* **TASK TO COMPLETE**: Take the lines below beginning at the line that has "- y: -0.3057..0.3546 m" and stopping after the line that has "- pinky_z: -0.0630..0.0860", and print them exactly as they are, with no other lines.

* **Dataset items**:
• • • • • • •

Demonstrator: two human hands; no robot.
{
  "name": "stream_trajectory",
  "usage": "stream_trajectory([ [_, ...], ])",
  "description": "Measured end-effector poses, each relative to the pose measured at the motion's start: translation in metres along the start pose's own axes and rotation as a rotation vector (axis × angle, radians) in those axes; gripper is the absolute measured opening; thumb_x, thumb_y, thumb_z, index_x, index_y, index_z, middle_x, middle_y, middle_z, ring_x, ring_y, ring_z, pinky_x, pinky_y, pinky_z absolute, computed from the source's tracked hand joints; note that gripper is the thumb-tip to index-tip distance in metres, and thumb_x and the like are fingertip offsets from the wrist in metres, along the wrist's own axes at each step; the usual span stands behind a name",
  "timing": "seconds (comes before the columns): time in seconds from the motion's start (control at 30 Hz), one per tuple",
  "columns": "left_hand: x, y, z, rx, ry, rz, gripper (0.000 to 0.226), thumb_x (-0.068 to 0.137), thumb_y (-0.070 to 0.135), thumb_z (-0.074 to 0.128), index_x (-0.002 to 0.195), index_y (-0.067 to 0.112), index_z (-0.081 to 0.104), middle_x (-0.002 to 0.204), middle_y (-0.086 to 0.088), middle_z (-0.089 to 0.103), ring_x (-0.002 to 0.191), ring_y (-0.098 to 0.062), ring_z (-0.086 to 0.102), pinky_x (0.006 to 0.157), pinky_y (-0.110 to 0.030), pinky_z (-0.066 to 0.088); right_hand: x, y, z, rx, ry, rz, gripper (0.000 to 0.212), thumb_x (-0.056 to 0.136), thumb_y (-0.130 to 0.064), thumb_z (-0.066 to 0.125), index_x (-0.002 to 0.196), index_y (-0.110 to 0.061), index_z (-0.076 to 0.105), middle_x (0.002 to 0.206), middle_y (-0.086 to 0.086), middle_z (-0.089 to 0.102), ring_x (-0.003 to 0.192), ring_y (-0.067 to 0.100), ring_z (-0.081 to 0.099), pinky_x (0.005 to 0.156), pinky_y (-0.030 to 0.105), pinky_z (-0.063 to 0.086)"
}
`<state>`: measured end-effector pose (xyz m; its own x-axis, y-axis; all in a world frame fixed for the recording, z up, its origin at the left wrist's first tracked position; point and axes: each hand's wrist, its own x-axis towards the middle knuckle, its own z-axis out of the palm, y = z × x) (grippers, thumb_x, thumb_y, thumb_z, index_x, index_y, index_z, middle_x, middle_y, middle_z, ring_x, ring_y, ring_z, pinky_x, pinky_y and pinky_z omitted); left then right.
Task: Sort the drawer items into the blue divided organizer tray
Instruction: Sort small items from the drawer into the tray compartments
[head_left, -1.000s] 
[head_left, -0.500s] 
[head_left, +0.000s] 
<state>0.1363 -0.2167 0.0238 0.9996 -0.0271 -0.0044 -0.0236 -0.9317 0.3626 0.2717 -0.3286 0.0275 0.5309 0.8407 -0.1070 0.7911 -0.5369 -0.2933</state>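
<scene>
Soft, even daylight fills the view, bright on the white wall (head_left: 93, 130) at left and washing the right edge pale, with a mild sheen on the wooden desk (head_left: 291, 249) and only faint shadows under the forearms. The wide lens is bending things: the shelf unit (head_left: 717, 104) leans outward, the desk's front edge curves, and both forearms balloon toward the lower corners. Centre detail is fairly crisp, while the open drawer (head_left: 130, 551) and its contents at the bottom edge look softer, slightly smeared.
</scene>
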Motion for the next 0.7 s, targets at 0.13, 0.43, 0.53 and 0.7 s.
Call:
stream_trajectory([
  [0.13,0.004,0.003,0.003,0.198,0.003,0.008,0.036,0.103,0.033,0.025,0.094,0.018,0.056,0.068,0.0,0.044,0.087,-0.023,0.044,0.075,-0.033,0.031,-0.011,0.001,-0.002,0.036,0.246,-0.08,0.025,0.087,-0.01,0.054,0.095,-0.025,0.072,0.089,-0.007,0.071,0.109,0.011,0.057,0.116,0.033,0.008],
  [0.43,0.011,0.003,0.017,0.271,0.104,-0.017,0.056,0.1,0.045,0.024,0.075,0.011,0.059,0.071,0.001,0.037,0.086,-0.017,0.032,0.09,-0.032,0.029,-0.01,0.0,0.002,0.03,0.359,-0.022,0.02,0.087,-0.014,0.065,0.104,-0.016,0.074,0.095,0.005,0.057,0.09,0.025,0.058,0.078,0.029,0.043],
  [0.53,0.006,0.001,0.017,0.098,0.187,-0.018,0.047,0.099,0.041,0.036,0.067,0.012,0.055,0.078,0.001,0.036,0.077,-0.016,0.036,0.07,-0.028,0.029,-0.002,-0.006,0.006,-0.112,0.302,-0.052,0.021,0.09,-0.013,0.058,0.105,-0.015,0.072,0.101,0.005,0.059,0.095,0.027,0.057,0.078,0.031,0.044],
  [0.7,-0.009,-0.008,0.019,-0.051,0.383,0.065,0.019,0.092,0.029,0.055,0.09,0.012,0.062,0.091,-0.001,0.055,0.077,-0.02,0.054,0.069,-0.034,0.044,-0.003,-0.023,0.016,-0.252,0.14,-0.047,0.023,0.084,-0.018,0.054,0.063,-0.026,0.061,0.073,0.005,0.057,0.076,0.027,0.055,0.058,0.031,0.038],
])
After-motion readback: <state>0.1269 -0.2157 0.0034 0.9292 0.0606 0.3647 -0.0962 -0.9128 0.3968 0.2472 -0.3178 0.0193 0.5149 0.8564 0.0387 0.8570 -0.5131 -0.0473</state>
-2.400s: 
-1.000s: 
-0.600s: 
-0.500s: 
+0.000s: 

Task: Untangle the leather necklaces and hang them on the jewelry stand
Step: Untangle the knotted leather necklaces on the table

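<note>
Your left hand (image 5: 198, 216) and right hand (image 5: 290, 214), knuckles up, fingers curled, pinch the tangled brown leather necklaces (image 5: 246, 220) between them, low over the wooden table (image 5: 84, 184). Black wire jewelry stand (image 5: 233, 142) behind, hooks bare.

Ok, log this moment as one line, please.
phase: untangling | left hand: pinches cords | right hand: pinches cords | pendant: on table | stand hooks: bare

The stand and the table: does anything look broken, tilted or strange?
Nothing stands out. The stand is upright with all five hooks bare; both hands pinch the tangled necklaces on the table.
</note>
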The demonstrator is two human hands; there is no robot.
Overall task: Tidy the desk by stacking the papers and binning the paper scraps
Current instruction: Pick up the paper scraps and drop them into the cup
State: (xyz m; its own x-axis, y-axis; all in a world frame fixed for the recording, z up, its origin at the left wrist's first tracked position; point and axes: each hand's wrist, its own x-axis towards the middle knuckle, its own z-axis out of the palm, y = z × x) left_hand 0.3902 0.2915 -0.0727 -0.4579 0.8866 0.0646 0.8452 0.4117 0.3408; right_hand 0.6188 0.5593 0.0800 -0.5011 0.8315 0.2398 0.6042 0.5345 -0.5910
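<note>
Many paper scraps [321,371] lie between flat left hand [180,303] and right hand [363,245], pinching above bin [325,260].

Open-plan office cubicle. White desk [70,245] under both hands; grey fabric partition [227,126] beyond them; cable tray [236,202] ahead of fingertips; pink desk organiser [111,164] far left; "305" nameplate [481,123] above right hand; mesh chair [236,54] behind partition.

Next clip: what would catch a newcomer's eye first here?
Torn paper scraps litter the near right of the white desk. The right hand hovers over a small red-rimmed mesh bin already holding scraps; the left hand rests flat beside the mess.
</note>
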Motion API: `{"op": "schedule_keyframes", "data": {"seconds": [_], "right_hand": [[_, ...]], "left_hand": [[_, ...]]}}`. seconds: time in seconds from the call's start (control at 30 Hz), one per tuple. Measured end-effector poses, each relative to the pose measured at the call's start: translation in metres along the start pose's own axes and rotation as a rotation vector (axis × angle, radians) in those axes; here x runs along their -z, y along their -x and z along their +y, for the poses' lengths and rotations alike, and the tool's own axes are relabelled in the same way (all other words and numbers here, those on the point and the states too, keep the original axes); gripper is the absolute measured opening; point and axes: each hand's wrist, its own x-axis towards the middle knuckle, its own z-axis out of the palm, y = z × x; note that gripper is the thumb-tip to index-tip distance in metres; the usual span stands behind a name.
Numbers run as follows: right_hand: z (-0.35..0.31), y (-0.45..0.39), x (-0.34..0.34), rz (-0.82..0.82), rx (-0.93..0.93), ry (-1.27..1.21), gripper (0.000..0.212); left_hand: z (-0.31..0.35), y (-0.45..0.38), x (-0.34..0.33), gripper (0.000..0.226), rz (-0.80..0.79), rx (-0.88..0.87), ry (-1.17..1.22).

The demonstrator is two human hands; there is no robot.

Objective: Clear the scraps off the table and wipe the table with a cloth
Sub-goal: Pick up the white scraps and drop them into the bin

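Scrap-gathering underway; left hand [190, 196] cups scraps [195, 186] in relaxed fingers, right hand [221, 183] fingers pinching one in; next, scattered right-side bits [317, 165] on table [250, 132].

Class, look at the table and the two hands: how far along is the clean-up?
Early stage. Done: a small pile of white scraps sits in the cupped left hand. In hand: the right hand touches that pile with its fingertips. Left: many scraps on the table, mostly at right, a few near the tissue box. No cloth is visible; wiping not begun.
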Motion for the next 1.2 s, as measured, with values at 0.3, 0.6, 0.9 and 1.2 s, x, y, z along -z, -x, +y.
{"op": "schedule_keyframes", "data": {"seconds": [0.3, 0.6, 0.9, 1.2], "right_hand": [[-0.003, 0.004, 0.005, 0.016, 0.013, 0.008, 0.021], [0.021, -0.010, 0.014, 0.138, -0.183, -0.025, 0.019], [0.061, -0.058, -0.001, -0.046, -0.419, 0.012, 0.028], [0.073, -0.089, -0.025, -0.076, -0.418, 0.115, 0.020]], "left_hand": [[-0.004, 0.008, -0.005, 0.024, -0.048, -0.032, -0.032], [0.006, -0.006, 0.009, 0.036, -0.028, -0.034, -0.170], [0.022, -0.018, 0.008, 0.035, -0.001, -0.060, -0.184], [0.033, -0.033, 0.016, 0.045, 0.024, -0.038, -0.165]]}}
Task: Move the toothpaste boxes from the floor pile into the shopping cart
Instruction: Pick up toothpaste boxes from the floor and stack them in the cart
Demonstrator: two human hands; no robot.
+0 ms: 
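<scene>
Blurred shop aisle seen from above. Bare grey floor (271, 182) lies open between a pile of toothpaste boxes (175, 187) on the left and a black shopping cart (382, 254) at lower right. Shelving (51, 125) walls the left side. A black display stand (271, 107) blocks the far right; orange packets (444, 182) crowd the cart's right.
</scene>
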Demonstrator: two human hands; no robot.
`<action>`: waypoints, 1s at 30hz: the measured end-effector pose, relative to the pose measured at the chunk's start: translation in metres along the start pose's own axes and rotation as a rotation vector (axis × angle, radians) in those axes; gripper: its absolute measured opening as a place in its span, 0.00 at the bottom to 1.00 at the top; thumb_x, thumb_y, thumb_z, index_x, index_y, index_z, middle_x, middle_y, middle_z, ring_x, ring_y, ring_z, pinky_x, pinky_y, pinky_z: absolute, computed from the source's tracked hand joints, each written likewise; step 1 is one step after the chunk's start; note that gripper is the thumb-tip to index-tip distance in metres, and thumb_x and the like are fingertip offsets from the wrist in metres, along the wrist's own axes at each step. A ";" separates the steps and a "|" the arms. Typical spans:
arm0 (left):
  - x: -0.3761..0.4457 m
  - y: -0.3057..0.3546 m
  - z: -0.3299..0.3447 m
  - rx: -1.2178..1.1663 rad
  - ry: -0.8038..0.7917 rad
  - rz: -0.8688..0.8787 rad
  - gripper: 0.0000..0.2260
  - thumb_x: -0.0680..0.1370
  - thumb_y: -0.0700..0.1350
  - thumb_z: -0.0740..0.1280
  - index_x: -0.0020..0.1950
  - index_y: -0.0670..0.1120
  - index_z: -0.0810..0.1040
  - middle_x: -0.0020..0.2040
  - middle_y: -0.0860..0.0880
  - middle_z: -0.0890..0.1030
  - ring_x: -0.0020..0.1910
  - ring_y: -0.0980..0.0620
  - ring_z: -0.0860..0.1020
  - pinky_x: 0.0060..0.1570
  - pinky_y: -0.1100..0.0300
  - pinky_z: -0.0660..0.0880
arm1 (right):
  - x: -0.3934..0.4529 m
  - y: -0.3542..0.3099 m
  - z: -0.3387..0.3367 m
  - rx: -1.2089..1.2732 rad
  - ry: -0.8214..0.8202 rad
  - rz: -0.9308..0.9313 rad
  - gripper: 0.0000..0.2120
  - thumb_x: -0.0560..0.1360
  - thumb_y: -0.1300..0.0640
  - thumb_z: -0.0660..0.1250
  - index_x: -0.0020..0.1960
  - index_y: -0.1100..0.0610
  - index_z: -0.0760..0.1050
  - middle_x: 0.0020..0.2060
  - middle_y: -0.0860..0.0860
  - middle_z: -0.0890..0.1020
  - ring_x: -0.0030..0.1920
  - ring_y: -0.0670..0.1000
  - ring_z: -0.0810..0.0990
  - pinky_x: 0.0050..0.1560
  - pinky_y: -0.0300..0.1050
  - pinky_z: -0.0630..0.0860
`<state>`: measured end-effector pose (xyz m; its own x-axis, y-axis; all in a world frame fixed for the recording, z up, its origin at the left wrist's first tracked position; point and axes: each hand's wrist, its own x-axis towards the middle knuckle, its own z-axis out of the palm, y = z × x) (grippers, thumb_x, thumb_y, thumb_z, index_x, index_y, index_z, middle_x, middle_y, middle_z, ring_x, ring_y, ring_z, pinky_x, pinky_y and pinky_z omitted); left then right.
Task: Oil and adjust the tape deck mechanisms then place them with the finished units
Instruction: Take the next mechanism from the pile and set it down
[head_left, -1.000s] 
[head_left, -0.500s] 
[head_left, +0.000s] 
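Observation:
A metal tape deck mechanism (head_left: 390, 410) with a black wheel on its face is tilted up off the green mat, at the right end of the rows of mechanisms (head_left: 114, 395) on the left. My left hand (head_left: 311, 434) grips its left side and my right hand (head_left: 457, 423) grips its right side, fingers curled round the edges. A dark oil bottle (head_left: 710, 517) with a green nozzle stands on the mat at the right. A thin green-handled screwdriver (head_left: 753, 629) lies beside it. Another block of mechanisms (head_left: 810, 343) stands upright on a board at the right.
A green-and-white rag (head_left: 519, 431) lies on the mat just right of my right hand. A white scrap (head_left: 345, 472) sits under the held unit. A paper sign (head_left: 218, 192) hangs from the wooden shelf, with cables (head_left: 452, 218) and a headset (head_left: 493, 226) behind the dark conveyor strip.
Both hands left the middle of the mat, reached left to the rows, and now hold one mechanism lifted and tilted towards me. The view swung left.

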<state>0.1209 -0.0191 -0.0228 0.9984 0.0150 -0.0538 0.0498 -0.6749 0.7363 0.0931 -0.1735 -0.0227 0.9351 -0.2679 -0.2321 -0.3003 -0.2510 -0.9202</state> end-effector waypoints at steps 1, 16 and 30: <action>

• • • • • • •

* **FINISHED EXERCISE**:
  - y: -0.3057..0.3546 m
  - z: -0.3299..0.3447 m
  - rx: -1.2178..1.1663 rad
  - ry: -0.8038..0.7917 rad
  - rz: -0.8688..0.8787 rad
  - gripper: 0.0000..0.2260
  - thumb_x: -0.0680..0.1370
  - thumb_y: -0.0700..0.1350
  - thumb_z: -0.0740..0.1280
  - index_x: -0.0020..0.1950
  - index_y: -0.0670..0.1120
  - index_z: -0.0810..0.1040
  - middle_x: -0.0020..0.2040
  - middle_y: -0.0860..0.0880
  - middle_z: -0.0890..0.1030
  - ring_x: -0.0020..0.1910
  - ring_y: -0.0980..0.0620
  - ring_z: -0.0860..0.1020
  - pinky_x: 0.0060..0.1570
  - pinky_y: -0.1100..0.0300
  - pinky_z: -0.0660..0.0880
arm1 (right):
  - x: -0.3934..0.4529 m
  - y: -0.3542..0.3099 m
  - z: -0.3387..0.3367 m
  - rx: -1.2089..1.2732 rad
  - ry: -0.8214..0.8202 rad
  - rz: -0.9308..0.9313 rad
  - gripper: 0.0000..0.2120
  - thumb_x: -0.0560..0.1360
  - thumb_y: -0.1300..0.0640
  - thumb_z: -0.0660..0.1250
  - index_x: -0.0020..0.1960
  - index_y: -0.1100..0.0610
  - index_z: -0.0760..0.1050
  - middle_x: 0.0020..0.2060
  - middle_y: -0.0860..0.0860
  - middle_z: -0.0890..0.1020
  - ring_x: -0.0030..0.1920
  - ring_y: -0.0670..0.1000
  - ring_z: -0.0810..0.0990
  - pinky_x: 0.0050..0.1560
  - pinky_y: -0.0300..0.1050
  - pinky_z: -0.0630..0.0860

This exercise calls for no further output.